● **What to do**
The material must be repeated exactly, with every line intact.

-- Input data follows --

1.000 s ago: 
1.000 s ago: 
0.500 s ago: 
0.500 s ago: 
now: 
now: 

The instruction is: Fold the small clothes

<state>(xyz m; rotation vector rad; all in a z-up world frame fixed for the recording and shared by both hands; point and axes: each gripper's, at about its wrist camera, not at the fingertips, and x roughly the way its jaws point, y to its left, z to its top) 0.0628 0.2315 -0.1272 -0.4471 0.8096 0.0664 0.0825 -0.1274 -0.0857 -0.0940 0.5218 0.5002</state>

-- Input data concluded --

● **Reply to the task**
1.000 s ago: 
1.000 s ago: 
0.500 s ago: 
0.500 s ago: 
now: 
now: 

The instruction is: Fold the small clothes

<state>(xyz m; rotation vector rad; all in a z-up world frame fixed for the recording and shared by both hands; point and axes: each gripper's, at about its wrist camera, not at the fingertips, and x roughly the way its jaws point, y to its left, z to its top) 0.0628 0.2315 -0.1272 -0.4471 0.8096 0.0664 0.0825 -0.1274 -0.0857 -0.0940 0.5218 0.5002</state>

With this, the answer is done.